We’d known about David Heide Design Studio since taking the Architects’ Homes Tour years ago, and have followed their work ever since. When we bought this house, our first thought was to call David.
After exploring the idea of an addition and new back entry, we kept the basic layout due to cost. Heide’s design gained space for the kitchen by reconfiguring the powder room behind it, allowing for a built-in refrigerator that no longer juts into the room. The design eliminated wall ovens and added a peninsula to provide storage and counter space.
The kitchen is contemporary, but Heide’s team explained that they would base its design on restoration principles. Details in the kitchen are taken from this house and from Prairie houses of the same era. The original architects designed lighting with the square detail seen in the art-glass windows; the Heide Studio did the same with new lighting. Lightworks fabricated the fixtures—beautiful custom work that didn’t cost any more than comparable off-the-shelf lighting.
Upstairs, we converted three tiny rooms into a master suite: two bedrooms became one larger bedroom, and the third became a new bathroom. There’s also a guest room and a home office; the latter has new pocket doors with glass panes to let light into the hallway. The white bathroom, with Prairie details appropriate to the house, is a look we’ve always liked.
A contemporary room borrows details from Prairie-style houses of the period, as well as picking up motifs from this house.
An improvement that exceeded our expectations is the addition of two Solatubes, disguised behind a wood and glass frame designed by DHD Studio. Now natural light floods the upper hall, stairway, and entry hall.
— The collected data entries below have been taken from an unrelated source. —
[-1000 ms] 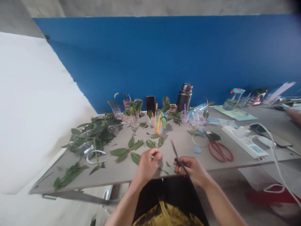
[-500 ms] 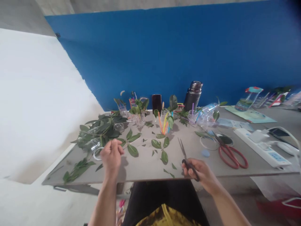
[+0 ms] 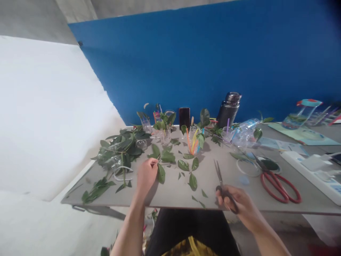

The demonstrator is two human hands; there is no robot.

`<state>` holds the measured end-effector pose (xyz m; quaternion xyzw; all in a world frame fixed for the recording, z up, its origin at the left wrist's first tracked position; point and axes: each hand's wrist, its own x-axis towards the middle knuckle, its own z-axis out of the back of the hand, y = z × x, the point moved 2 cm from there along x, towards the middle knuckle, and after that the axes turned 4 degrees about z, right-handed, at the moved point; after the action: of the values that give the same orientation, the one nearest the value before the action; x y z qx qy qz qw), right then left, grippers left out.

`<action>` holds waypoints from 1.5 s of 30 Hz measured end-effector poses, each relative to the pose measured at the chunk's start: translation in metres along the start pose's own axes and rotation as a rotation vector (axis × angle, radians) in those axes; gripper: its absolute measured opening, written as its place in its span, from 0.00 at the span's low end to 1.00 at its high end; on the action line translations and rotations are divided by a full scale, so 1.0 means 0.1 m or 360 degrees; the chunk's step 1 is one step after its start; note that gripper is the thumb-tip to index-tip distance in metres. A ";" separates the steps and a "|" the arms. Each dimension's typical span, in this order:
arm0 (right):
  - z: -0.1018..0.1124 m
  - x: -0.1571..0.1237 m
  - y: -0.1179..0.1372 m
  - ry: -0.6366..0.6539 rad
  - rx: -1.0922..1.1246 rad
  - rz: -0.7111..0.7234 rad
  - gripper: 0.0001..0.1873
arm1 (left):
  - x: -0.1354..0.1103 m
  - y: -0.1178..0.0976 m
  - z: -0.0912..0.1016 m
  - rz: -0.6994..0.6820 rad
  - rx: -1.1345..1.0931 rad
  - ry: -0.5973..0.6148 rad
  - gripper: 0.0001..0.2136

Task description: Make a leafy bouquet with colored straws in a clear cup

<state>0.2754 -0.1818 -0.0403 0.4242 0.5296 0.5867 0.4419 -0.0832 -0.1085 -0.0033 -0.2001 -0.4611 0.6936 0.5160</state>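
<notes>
My left hand (image 3: 148, 175) is closed, thumb and fingers pinching the stem of a leafy sprig (image 3: 161, 173) with several green leaves. Over the table's front part, my right hand (image 3: 237, 201) grips a pair of dark-handled scissors (image 3: 222, 185), their slim blades pointing away from me and slightly parted. Between the hands lies another sprig (image 3: 193, 180) with trimmed leaves. Small cut leaf pieces (image 3: 204, 193) are scattered near it. Straws in orange and yellow (image 3: 192, 142) stand in a clear cup just behind.
A heap of leafy branches (image 3: 125, 144) covers the left of the table (image 3: 170, 197). Red-handled scissors (image 3: 279, 186) and a white power strip (image 3: 314, 174) lie at right. At the back stand a phone (image 3: 184, 117), a dark thermos (image 3: 229, 110) and a plastic bottle (image 3: 246, 129).
My left hand has moved right and forward and taken hold of the sprig's stem, its leaves now shifting. My right hand still holds the scissors. The view has turned slightly left.
</notes>
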 end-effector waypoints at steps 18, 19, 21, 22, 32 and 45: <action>0.02 -0.01 -0.07 0.0021 0.0020 0.0000 0.34 | -0.14 -0.22 -0.02 0.0638 -0.1532 0.0246 0.18; 0.01 -0.01 -0.06 0.0024 0.0029 -0.0004 0.34 | -0.16 -0.26 -0.04 0.0641 -0.1609 0.0310 0.17; -0.01 0.00 -0.04 0.0003 0.0042 0.0004 0.34 | -0.23 -0.33 -0.10 0.0649 -0.1753 0.0413 0.17; -0.03 0.00 -0.03 -0.0013 0.0046 0.0008 0.33 | -0.27 -0.36 -0.14 0.0662 -0.1813 0.0462 0.17; -0.28 0.05 0.05 -0.0057 0.0063 -0.0145 0.23 | -0.53 -0.62 -0.42 0.0551 -0.1952 0.0545 0.22; -0.68 0.46 0.56 -0.0483 0.0683 0.0063 0.26 | -0.86 -0.82 -0.70 0.0391 -0.1727 0.0828 0.19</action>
<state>0.1946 -0.1564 0.0116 0.6017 0.5611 0.3992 0.4046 0.0468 -0.1518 0.0144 -0.6486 -0.5811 0.3427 0.3524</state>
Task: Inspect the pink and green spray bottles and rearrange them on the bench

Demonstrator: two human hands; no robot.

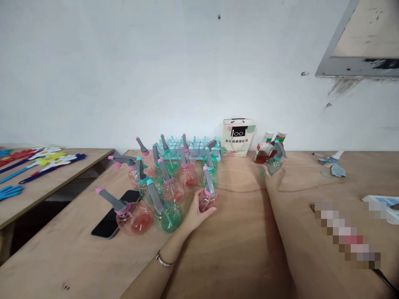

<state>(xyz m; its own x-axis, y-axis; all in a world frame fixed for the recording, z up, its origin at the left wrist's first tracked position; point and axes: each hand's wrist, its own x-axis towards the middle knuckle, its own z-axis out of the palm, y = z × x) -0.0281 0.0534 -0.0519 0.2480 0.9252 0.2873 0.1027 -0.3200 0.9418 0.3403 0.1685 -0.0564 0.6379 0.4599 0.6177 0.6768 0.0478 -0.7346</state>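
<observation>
My left hand (197, 214) is wrapped round a pink spray bottle (208, 200) with a grey and pink trigger head, at the right front of a group of spray bottles. Farther right, my right hand (274, 177) grips a green spray bottle (274, 165) in front of two bottles of brown liquid (261, 153). Several pink and green clear spray bottles stand to the left, among them a front green spray bottle (170, 218) and a front pink spray bottle (137, 218).
A black phone (107, 224) lies by the spray bottles. Behind them sits a light-blue tray (199, 153), beside a paper bag (238, 143). Small tools (332, 162) and a white tray (382, 207) are at right. Hand-shaped items (52, 160) cover a separate left table.
</observation>
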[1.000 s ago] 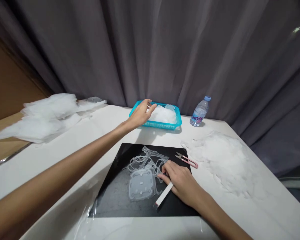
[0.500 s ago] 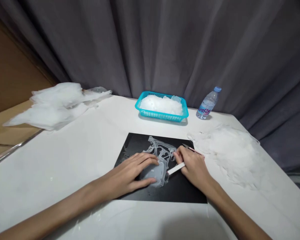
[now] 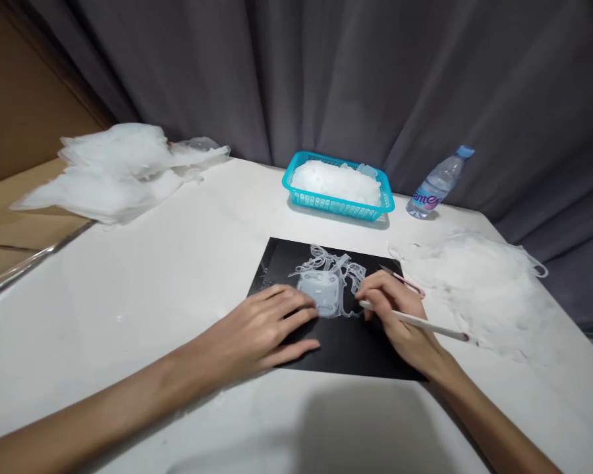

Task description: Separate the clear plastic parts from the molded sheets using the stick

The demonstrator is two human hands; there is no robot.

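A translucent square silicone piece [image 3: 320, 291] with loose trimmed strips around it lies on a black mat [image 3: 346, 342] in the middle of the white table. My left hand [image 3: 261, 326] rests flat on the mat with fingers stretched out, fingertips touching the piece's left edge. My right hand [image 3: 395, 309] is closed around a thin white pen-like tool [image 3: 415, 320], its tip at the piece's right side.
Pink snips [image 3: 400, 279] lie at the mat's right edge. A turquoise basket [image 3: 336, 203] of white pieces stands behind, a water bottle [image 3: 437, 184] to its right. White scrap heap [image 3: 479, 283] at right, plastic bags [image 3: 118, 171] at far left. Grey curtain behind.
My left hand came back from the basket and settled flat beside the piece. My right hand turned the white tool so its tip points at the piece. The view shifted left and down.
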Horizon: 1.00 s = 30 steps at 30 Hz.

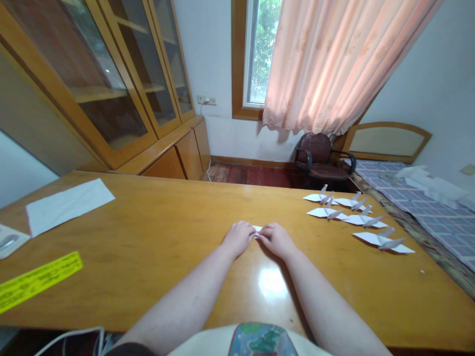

We really enjoyed the give-and-take with the Heide team. A previous Heide kitchen that we’d fallen in love with inspired our kitchen’s slate-mosaic flooring, granite countertops, and red birch cabinets and trim. The Studio was helpful as we chose final hardware and paint colors. Our general contractor Tim Lemke was outstanding, not only providing high-quality work by his team and subcontractors, but also helping us identify where we could manage costs without compromising integrity.
Warm color and strong texture define the new Prairie Arts & Crafts kitchen.
The historic art-glass windows remain unchanged, and their square motif became a decorative element that repeats in new work. Other details come from the original house or Prairie School precedent.
Light fixtures were custom-made to complement the original architect-designed fixtures still in the house.
Although small bedrooms were combined, walls stayed in place. A few partitions were added to create privacy alcoves for the water closet and custom shower.
The large porcelain soaking tub all but defines baths of this era.
Stone plinths keep wood casings away from tile floors for easy cleaning.